## WHAT YOU WILL DO:
Please output the lines shown below exactly as they appear.
══ DATA EXCERPTS
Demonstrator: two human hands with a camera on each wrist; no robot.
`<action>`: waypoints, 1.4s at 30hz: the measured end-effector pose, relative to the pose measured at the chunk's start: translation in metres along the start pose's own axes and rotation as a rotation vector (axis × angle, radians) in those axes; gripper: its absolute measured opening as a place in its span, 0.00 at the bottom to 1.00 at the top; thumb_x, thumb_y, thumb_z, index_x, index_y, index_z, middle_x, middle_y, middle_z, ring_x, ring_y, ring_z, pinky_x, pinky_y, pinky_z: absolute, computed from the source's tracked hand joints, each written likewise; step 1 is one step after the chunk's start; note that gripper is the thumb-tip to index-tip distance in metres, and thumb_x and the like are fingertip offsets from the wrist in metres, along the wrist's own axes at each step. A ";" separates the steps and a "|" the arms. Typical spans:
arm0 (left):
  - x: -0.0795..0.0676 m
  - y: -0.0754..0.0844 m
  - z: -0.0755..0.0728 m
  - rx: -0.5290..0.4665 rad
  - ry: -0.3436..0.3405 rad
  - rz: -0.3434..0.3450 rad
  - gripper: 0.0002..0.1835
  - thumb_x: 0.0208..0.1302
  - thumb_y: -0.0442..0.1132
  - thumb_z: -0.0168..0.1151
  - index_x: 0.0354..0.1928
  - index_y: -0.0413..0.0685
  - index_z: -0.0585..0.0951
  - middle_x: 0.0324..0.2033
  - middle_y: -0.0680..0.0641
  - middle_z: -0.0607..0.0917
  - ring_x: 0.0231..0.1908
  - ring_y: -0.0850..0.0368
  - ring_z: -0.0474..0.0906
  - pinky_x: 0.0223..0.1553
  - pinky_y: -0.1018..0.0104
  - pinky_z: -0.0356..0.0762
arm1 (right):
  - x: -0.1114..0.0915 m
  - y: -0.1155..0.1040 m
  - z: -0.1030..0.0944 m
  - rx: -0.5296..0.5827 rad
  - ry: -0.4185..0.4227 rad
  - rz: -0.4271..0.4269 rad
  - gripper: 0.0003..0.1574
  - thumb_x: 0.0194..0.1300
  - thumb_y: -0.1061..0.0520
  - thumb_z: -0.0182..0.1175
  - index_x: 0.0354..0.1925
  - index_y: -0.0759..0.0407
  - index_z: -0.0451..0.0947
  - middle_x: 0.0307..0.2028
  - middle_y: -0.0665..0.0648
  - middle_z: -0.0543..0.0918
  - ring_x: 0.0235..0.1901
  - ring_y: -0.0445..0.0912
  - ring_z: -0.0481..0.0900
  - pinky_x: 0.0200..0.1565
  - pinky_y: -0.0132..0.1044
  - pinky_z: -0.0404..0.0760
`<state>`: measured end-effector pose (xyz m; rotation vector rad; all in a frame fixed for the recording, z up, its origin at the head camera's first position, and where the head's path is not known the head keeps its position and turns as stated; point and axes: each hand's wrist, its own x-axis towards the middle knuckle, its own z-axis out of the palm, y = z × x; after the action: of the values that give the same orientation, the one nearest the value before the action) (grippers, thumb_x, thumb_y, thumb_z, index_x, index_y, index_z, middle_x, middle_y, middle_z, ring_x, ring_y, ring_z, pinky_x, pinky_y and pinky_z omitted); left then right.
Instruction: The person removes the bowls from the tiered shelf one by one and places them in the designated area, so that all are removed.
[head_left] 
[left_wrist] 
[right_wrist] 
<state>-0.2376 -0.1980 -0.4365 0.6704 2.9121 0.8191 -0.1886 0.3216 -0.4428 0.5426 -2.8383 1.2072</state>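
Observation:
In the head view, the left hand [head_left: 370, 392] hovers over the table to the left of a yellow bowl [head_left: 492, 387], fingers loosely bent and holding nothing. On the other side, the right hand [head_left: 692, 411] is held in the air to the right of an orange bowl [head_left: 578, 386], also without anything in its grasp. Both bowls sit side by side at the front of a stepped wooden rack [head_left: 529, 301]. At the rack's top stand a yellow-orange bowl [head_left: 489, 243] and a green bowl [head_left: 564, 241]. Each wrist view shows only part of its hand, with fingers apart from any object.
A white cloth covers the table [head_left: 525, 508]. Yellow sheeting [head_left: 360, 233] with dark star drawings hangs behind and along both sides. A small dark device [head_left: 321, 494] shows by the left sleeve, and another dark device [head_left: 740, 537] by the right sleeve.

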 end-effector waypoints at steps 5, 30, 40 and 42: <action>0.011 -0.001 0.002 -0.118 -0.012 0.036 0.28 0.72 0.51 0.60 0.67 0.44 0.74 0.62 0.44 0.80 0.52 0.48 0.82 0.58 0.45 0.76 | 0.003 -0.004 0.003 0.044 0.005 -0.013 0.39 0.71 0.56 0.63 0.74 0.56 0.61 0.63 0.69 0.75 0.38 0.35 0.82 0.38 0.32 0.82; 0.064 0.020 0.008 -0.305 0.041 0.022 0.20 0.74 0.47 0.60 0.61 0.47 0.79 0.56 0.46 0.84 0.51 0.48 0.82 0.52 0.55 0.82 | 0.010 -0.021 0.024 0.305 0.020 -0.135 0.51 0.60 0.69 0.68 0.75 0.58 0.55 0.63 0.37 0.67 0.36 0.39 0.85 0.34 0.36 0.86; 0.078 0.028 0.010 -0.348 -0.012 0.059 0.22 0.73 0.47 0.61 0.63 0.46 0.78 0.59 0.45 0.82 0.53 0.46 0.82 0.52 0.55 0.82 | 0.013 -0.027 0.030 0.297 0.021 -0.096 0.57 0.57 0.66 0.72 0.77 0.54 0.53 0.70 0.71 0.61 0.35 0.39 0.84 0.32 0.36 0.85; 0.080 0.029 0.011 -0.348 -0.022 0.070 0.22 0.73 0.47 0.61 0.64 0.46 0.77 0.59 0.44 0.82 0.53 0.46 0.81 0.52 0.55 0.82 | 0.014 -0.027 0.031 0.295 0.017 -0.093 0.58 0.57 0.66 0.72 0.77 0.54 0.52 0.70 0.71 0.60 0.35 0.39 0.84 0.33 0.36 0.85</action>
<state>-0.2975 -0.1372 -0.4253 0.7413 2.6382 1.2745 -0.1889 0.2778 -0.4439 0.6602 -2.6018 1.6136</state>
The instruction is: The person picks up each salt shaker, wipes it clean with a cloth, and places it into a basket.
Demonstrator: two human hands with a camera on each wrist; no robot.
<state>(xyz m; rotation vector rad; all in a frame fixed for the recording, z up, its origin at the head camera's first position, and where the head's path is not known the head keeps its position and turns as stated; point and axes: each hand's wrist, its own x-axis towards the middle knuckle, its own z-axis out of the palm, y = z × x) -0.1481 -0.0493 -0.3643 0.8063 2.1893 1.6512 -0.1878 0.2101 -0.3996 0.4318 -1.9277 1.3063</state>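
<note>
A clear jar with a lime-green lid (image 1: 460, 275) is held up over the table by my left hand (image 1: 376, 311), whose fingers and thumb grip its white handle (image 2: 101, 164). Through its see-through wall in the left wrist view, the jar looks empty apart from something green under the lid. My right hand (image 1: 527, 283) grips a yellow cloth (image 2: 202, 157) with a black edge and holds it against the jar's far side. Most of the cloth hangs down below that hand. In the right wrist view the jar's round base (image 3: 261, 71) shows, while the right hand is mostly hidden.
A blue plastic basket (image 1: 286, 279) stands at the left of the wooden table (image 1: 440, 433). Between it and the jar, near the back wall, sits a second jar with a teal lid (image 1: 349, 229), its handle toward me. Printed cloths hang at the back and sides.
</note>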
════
## RESULT OF THE TASK:
Demonstrator: two human hands with a camera on each wrist; no robot.
`<action>`: waypoints, 1.4s at 30hz: the measured end-effector pose, relative to the pose measured at the chunk's start: translation in metres along the start pose's own axes and rotation as a rotation vector (axis × angle, radians) in those axes; gripper: its absolute measured opening as a place in its span, 0.00 at the bottom to 1.00 at the top; thumb_x, thumb_y, thumb_z, index_x, index_y, index_z, middle_x, middle_y, middle_z, ring_x, ring_y, ring_z, pinky_x, pinky_y, pinky_z: absolute, computed from the source's tracked hand joints, each written likewise; step 1 is one step after the chunk's start; note that gripper is the thumb-tip to index-tip distance in metres, and thumb_x and the like are fingertip offsets from the wrist in metres, along the wrist's own axes at each step. A ";" separates the steps and a "|" the arms. Typical spans:
arm0 (left):
  - x: -0.0795..0.0676 m
  - y: -0.0754..0.0844 m
  - z: -0.0755..0.0728 m
  - rx: -0.5290..0.4665 rad
  - ry: -0.3436..0.3405 rad
  - rz: -0.3434..0.3450 rad
  - gripper: 0.0002..0.1835
  - thumb_x: 0.0208..0.1302
  - thumb_y: -0.0442..0.1132
  - thumb_z: -0.0168..0.1151
  - index_x: 0.0354..0.1928
  - index_y: -0.0413..0.0685
  - index_z: -0.0585..0.0951
  - middle_x: 0.0324..0.2033
  - middle_y: -0.0680..0.0641
  - middle_z: -0.0607..0.0917
  - ring_x: 0.0231..0.1908
  - ring_y: -0.0850..0.0368
  - ring_z: -0.0474..0.0906
  - pinky_x: 0.0223..0.1553
  - pinky_y: -0.1018..0.0104
  - pinky_z: -0.0356..0.0762
arm1 (right):
  - x: -0.1114..0.0915 m
  - y: -0.1155..0.1040 m
  - z: -0.1030..0.0944 m
  - rx: -0.5296..0.5827 rad
  - ry: -0.4185..0.4227 rad
  - rz: -0.4271..0.4269 rad
  - gripper: 0.0003..0.1574
  - thumb_x: 0.0194..0.1300
  - thumb_y: -0.1061..0.0520
  - thumb_z: -0.0182..0.1175
  - index_x: 0.0354..0.1925
  - index_y: -0.0759..0.0407
  - index_z: -0.0451..0.0947
  - middle_x: 0.0307..0.2028
  - middle_y: -0.0665..0.0648
  - middle_z: -0.0543..0.0918
  - ring_x: 0.0235..0.1901
  - ring_y: -0.0445..0.0912
  - ring_z: -0.0481..0.0900
  - pinky_x: 0.0200..0.1565
  - pinky_y: -0.0132..0.1044
  - pinky_z: -0.0404..0.0760
`<state>`: measured end-effector pose (xyz m; rotation vector rad; all in a frame fixed for the recording, z up, its origin at the head camera's first position, and where the head's path is not known the head keeps its position and turns as stated; point and axes: each hand's wrist, its own x-axis towards the middle knuckle, its own z-axis out of the palm, y = z × x; after the action: of the values that give the same orientation, the one nearest the value before the action) (grippers, thumb_x, thumb_y, thumb_z, index_x, index_y, index_z, middle_x, middle_y, middle_z, ring_x, ring_y, ring_z, pinky_x, pinky_y and pinky_z omitted); left then right.
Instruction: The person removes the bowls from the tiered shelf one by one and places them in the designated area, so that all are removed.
[head_left] 
[left_wrist] 
[right_wrist] 
<state>-0.2376 -0.1980 -0.4365 0.6704 2.9121 0.8191 -0.1886 0.3216 -0.4428 0.5426 -2.8383 1.2072</state>
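Observation:
In the head view, the left hand [head_left: 370, 392] hovers over the table to the left of a yellow bowl [head_left: 492, 387], fingers loosely bent and holding nothing. On the other side, the right hand [head_left: 692, 411] is held in the air to the right of an orange bowl [head_left: 578, 386], also without anything in its grasp. Both bowls sit side by side at the front of a stepped wooden rack [head_left: 529, 301]. At the rack's top stand a yellow-orange bowl [head_left: 489, 243] and a green bowl [head_left: 564, 241]. Each wrist view shows only part of its hand, with fingers apart from any object.
A white cloth covers the table [head_left: 525, 508]. Yellow sheeting [head_left: 360, 233] with dark star drawings hangs behind and along both sides. A small dark device [head_left: 321, 494] shows by the left sleeve, and another dark device [head_left: 740, 537] by the right sleeve.
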
 end-effector waypoints at steps 5, 30, 40 and 42: <action>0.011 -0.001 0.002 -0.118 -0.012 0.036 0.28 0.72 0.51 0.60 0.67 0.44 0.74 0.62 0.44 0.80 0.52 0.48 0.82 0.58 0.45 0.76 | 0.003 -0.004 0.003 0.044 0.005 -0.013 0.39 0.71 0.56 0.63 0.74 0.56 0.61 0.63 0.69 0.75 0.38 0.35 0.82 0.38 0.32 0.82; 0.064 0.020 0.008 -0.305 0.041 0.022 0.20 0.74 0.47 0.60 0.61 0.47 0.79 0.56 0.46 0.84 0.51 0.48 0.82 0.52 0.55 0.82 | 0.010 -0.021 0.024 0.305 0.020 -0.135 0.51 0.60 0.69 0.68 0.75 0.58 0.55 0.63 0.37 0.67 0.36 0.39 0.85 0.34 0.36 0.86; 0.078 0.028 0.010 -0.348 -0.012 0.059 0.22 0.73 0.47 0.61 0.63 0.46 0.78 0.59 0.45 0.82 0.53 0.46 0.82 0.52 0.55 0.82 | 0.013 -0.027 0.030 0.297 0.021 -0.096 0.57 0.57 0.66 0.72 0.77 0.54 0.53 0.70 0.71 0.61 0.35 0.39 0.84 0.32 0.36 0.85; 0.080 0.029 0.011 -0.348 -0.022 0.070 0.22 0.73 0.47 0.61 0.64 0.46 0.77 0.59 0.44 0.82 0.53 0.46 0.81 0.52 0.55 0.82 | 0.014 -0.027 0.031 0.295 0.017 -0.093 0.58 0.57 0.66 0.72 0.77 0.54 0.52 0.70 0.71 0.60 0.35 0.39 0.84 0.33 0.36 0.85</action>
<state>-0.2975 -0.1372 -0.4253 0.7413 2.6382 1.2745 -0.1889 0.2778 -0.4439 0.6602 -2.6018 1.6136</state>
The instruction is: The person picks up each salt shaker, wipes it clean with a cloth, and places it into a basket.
Demonstrator: two human hands with a camera on each wrist; no robot.
<state>(xyz m; rotation vector rad; all in a frame fixed for the recording, z up, its origin at the head camera's first position, and where the head's path is not known the head keeps its position and turns as stated; point and axes: each hand's wrist, its own x-axis towards the middle knuckle, its own z-axis out of the palm, y = z × x) -0.1481 -0.0493 -0.3643 0.8063 2.1893 1.6512 -0.1878 0.2101 -0.3996 0.4318 -1.9277 1.3063</state>
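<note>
A clear jar with a lime-green lid (image 1: 460, 275) is held up over the table by my left hand (image 1: 376, 311), whose fingers and thumb grip its white handle (image 2: 101, 164). Through its see-through wall in the left wrist view, the jar looks empty apart from something green under the lid. My right hand (image 1: 527, 283) grips a yellow cloth (image 2: 202, 157) with a black edge and holds it against the jar's far side. Most of the cloth hangs down below that hand. In the right wrist view the jar's round base (image 3: 261, 71) shows, while the right hand is mostly hidden.
A blue plastic basket (image 1: 286, 279) stands at the left of the wooden table (image 1: 440, 433). Between it and the jar, near the back wall, sits a second jar with a teal lid (image 1: 349, 229), its handle toward me. Printed cloths hang at the back and sides.
</note>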

The exercise is fully answered.